This was the 40th Anniversary of the IKC`s. There were many people in attendence that have supported the event for many years, yet the tournament was not fully supported by the kenpo community. My question is, why not? Frank Trejo is offering a service to help promote our art, give us a chance to get together, compete, perpetuate SGM Ed Parker`s tournament,etc. I personally feel that the tournament fills a void, but can only be successful with support.
Respectfully,
Bob White


----------



## Rob Broad (Aug 7, 2004)

I would have loved to attended the event, but living in the Great White North with a limited budget I have not been able to attend.  Hopefully next year or the year after I will be able to attend.


----------



## jeffkyle (Aug 7, 2004)

Life has gotten in my way as well.  Putting a damper on my financial ability to make it out there.  When I figure a way around the need of money, I will attend ANY and all events within my power!


----------



## Kembudo-Kai Kempoka (Aug 7, 2004)

Mr. White:

I can only plead stupidity. I recieved a copy of the flyer from Mr. Trejo at your seminar in April, attempted to post an announcement here on MT, and (in April & May) faxed copies of the seminar line-up and tournament dates / contact information to everybody I knew who was in kenpo, or martial arts AT ALL, who might benefit from or enjoy attending (I hope some showed). I have within the last month been so wrapped up in trying to secure and buildout a new practice location while saving a marriage, that I completely spaced that it was this weekend.
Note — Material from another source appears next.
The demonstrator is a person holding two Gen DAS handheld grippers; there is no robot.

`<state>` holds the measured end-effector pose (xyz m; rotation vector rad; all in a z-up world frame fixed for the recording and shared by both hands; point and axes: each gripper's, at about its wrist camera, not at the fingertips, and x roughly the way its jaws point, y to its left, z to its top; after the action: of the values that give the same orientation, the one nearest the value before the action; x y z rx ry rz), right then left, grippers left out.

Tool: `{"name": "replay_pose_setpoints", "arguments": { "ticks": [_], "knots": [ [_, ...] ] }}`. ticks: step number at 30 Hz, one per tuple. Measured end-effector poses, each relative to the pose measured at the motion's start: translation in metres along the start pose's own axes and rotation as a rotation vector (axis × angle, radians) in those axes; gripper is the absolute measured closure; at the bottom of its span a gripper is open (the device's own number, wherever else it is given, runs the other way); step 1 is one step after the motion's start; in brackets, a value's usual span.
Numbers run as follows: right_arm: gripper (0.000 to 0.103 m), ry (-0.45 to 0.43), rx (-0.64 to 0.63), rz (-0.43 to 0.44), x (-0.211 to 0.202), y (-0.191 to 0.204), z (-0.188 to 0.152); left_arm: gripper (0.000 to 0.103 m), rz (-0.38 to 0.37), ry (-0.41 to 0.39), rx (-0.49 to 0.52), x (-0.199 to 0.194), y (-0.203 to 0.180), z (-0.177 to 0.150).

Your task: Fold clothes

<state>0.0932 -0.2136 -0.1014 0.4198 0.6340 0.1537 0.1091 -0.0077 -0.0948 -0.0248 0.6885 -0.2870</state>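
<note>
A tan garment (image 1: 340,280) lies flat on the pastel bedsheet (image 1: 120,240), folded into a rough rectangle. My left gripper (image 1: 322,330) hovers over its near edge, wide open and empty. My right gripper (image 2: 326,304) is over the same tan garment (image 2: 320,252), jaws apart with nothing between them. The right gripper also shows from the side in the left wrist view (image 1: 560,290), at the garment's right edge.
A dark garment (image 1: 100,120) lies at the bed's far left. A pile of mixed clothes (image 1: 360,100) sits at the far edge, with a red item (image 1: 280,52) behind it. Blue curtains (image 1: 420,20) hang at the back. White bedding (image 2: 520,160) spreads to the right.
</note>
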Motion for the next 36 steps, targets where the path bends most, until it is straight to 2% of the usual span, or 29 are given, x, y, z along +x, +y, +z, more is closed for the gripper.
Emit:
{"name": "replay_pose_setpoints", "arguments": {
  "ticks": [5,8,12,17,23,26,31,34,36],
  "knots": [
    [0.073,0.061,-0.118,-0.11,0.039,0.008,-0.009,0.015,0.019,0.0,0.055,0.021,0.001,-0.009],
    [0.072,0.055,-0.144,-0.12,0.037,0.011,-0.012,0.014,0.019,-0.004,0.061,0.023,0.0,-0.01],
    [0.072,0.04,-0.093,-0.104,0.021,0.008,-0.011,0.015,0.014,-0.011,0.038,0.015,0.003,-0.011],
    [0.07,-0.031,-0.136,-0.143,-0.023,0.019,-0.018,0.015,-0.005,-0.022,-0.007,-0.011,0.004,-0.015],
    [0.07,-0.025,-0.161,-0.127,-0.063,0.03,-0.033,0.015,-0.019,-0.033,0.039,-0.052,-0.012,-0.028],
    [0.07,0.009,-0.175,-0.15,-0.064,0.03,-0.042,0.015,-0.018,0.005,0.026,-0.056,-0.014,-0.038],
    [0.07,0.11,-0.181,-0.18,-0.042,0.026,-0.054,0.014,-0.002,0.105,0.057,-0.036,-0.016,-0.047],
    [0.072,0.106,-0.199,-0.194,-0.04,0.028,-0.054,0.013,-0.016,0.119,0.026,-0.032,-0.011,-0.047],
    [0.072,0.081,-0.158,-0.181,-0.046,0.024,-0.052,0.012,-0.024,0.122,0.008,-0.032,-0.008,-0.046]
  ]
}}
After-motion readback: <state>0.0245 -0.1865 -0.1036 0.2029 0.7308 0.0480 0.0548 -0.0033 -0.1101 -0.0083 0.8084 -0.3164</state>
I had been looking forward to attending the seminars (a great line-up of top-notch instructors), as well as the event...matter of fact, it was the closest thing to a vacation I would get this year, and am quite disappointed I missed it for many reasons.
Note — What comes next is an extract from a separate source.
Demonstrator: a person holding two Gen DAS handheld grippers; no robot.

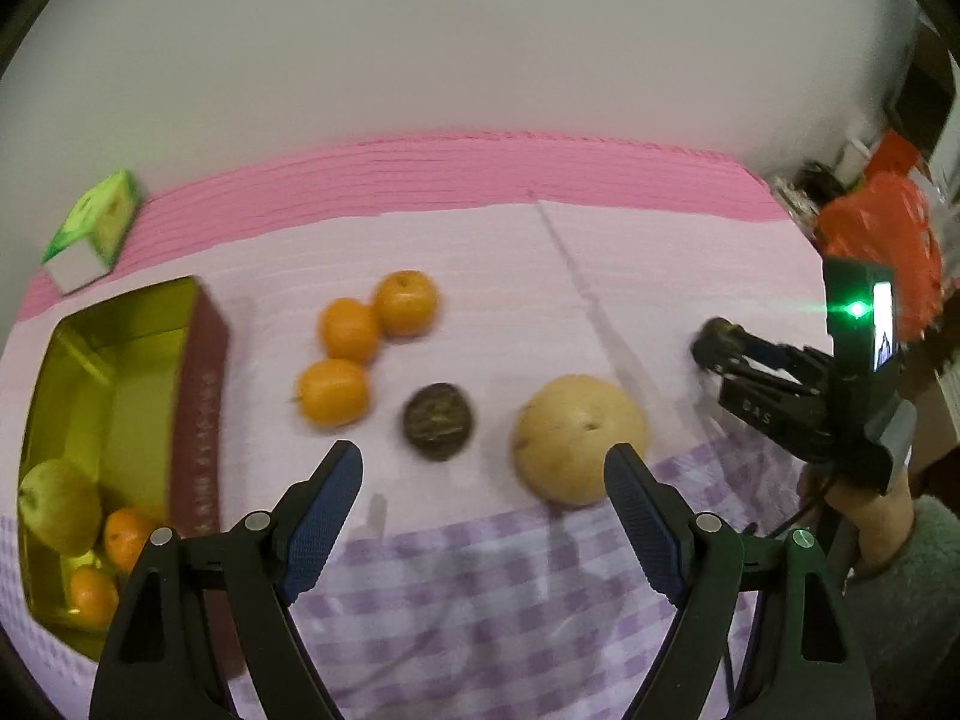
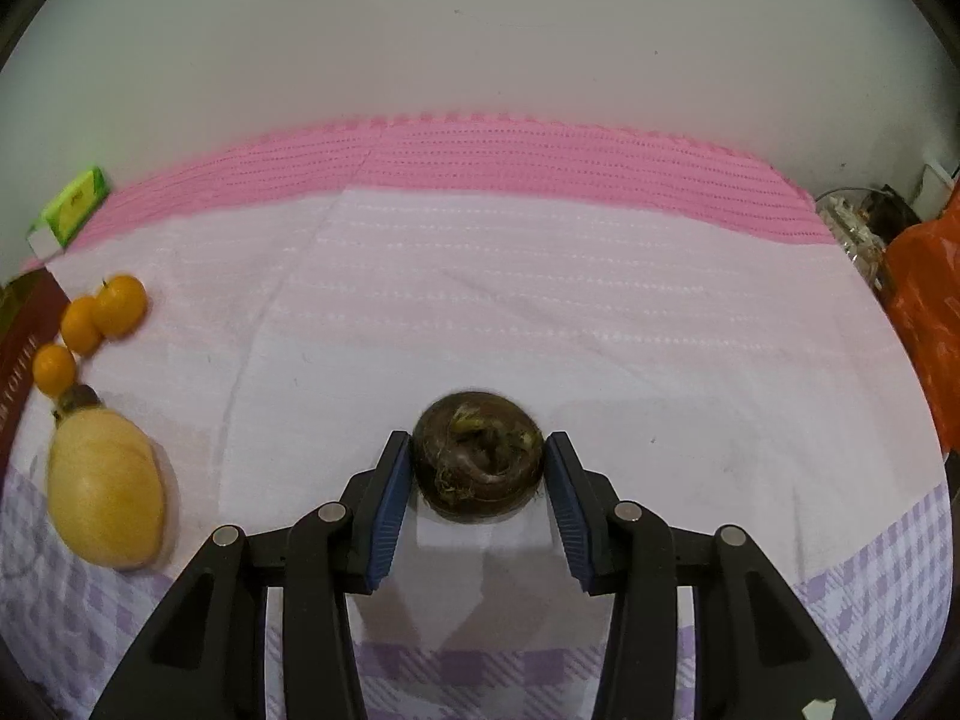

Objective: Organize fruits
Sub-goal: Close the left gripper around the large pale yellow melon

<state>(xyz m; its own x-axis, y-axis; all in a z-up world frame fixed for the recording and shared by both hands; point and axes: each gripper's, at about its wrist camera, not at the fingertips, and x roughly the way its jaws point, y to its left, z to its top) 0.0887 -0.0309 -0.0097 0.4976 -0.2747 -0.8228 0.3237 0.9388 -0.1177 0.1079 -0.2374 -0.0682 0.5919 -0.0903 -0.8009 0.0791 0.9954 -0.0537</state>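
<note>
Blue-padded left gripper (image 1: 483, 480) stands unclenched and empty above the cloth — the loose dark brown fruit (image 1: 438, 420) lies just ahead between its fingers, nearer than the right gripper (image 2: 478, 468), clamped on another brown fruit (image 2: 478, 456); the gold tin (image 1: 114, 372) sits left.

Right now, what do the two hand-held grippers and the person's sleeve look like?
Left hand-held gripper: black frame, blue textured pads, silver pivot pins. Right hand-held gripper: same build, pale lettering on its side, a black module with a green light. A dark cable trails near the fuzzy grey sleeve.
</note>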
I hope everything went well, and that your school excelled as usual. I also sincerely hope that the turnout was not so poor, that further attempts at perpetuating the event are abandoned. *It is a landmark in kenpo -- past and present -- and any attempts to keep it awake, alive and fun should be wholeheartedly embraced by all West Coast kenpoka.*

I will be sure to provide my support & participation at future events.

Sincerely,

Dave Crouch, DC


----------



## Bill Lear (Aug 7, 2004)

We are working on next year's event already. Mr. Trejo and I were talking about it earlier today. News about it should be up in the next few months. It'll be posted on www.franktrejo.com


----------



## Bob Hubbard (Aug 7, 2004)

Was it announced here?  I don't recall seeing the notice, and I don't recall anyone submiting it for inclusion on the events listing?


----------



## Kim Dahl (Aug 7, 2004)

Dear Mr White

I also would have loved to attended the event, but I live in a other country, And the trip is expensive.

Best Regards
Kim Dahl
www.Kenpo.dk

P.S Sorry for the spelling mistake


----------



## Ceicei (Aug 7, 2004)

Kaith Rustaz said:
			
		

> Was it announced here? I don't recall seeing the notice, and I don't recall anyone submiting it for inclusion on the events listing?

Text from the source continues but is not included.